- Problem requirements
Lines in the listing below that contain the string "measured" are to be found and copied.

- Extracted entries
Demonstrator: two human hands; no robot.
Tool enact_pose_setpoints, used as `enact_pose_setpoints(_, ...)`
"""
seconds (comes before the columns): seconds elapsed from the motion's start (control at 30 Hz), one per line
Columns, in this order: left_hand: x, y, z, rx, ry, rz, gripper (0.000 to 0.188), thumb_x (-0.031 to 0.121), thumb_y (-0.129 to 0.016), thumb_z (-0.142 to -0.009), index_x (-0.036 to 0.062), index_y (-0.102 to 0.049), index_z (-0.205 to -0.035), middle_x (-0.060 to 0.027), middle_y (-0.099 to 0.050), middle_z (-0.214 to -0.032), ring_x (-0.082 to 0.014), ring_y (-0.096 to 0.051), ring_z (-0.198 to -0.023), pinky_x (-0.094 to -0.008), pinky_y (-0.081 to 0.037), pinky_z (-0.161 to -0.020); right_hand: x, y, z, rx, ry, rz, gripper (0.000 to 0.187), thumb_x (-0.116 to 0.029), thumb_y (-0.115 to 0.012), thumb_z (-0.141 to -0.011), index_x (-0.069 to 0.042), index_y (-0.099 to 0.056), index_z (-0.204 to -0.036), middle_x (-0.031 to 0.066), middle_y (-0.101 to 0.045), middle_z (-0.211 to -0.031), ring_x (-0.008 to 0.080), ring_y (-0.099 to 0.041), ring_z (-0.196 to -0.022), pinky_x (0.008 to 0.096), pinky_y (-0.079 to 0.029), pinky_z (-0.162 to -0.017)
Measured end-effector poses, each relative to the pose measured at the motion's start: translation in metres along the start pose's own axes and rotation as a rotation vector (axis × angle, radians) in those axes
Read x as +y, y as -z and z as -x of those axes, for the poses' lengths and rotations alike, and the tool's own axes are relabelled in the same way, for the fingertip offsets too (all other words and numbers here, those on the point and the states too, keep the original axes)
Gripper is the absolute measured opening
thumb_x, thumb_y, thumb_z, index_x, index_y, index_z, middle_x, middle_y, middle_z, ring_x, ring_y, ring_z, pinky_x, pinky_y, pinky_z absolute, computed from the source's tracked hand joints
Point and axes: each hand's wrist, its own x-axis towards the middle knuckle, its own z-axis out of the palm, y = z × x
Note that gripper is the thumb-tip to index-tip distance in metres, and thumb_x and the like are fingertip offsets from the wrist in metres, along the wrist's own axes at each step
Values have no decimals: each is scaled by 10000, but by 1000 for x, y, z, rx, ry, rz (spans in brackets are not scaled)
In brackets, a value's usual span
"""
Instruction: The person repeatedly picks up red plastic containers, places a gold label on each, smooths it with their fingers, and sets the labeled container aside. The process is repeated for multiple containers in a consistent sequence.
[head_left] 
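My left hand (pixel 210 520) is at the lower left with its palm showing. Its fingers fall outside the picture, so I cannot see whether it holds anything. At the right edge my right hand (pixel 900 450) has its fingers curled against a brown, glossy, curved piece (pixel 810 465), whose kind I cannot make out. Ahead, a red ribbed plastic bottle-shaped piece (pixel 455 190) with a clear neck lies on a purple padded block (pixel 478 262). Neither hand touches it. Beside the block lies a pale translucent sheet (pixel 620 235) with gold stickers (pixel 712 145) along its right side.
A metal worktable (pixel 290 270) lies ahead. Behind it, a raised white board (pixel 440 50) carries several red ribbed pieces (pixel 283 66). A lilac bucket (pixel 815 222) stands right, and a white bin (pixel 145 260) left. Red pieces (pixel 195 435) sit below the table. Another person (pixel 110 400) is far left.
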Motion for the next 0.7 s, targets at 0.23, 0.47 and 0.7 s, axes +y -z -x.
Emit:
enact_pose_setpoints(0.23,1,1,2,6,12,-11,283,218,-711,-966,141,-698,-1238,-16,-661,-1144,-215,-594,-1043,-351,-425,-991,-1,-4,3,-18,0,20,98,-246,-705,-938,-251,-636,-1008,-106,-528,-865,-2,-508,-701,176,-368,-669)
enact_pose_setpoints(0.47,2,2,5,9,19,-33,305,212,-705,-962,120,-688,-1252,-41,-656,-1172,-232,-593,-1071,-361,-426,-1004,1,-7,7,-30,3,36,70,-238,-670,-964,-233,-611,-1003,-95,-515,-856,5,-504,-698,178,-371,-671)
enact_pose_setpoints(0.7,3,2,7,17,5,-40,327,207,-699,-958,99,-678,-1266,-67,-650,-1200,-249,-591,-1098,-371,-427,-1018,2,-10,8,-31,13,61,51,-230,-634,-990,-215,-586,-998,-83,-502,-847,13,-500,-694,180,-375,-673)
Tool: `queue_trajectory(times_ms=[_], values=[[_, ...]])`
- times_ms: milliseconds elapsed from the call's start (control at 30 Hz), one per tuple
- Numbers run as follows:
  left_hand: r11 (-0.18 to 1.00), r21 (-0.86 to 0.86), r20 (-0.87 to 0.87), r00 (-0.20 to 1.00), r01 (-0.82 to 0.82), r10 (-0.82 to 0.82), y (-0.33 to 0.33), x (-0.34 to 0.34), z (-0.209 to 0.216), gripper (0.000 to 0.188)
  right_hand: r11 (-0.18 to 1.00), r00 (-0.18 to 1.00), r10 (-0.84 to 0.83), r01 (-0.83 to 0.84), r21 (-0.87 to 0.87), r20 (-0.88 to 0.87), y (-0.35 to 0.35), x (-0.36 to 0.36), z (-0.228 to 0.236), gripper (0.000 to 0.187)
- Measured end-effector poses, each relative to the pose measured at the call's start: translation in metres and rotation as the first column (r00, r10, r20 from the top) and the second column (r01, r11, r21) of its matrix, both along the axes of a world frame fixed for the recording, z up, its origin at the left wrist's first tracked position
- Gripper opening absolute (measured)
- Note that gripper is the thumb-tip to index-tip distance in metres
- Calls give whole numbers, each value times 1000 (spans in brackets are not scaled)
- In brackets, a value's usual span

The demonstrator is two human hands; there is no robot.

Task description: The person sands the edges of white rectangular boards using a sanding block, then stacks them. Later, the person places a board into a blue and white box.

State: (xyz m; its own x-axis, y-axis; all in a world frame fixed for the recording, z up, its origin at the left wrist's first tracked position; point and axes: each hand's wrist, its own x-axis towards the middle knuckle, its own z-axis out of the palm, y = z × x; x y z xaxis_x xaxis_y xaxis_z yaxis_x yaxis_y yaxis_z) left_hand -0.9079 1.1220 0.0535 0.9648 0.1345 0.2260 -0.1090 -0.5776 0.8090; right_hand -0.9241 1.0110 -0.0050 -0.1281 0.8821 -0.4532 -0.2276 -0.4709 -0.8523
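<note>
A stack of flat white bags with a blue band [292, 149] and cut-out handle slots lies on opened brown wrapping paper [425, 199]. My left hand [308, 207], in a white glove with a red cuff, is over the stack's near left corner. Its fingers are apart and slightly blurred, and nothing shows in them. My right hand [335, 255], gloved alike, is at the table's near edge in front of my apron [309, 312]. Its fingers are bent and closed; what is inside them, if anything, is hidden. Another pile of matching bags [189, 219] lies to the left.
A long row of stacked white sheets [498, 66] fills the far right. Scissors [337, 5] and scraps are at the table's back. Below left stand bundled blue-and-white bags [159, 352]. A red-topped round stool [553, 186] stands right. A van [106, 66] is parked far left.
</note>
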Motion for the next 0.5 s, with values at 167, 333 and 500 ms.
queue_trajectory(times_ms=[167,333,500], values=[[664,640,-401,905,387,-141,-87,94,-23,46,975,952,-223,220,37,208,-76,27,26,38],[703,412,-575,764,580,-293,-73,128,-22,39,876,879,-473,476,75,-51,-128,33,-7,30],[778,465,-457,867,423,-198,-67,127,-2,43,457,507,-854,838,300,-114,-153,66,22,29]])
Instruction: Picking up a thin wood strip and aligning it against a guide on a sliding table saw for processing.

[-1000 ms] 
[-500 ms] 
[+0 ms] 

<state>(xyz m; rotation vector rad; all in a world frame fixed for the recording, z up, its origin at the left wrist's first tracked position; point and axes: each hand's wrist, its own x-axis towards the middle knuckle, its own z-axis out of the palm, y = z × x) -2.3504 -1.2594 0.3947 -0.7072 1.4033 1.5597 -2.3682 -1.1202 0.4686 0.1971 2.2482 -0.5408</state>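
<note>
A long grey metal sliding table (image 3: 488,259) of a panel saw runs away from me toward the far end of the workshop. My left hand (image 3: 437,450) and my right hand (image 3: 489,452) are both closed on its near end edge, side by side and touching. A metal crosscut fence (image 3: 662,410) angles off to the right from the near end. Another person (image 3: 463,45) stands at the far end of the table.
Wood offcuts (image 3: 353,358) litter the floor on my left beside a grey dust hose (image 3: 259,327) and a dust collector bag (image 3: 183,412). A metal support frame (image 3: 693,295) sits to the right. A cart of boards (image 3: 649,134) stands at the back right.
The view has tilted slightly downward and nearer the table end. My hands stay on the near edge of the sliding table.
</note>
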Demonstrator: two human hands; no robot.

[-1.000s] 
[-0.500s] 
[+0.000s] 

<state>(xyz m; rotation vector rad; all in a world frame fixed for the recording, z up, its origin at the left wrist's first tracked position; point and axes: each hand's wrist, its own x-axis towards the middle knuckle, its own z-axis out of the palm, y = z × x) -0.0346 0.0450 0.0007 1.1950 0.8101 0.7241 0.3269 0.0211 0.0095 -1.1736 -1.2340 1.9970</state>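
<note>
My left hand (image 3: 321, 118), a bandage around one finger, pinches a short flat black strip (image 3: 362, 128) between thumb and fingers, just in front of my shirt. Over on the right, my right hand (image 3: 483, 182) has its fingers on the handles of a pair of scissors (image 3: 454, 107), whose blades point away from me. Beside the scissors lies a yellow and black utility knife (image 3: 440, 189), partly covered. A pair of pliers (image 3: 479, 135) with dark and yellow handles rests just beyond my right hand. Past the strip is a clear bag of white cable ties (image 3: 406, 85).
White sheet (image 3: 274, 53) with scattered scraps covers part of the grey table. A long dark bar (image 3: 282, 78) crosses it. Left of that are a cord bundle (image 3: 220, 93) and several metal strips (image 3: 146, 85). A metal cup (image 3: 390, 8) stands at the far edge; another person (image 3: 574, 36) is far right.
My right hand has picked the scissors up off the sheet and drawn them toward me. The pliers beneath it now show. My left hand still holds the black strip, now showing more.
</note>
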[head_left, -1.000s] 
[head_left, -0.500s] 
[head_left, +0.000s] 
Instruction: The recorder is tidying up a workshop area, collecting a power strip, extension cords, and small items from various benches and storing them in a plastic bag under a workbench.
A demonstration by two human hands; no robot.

- Answer box
Measured end-effector poses, each relative to the pose measured at the motion's start: translation in metres along the start pose's own axes and rotation as a rotation vector (axis × angle, radians) in those axes
Gripper is the absolute measured opening
- Measured end-effector poses, each relative to the pose measured at the call's start: translation in metres and rotation as the first column (r00, r10, r20 from the top) and the second column (r01, r11, r21) of its matrix, both along the axes of a world frame fixed for the recording, z up, its origin at the left wrist's first tracked position
- Gripper opening absolute (measured)

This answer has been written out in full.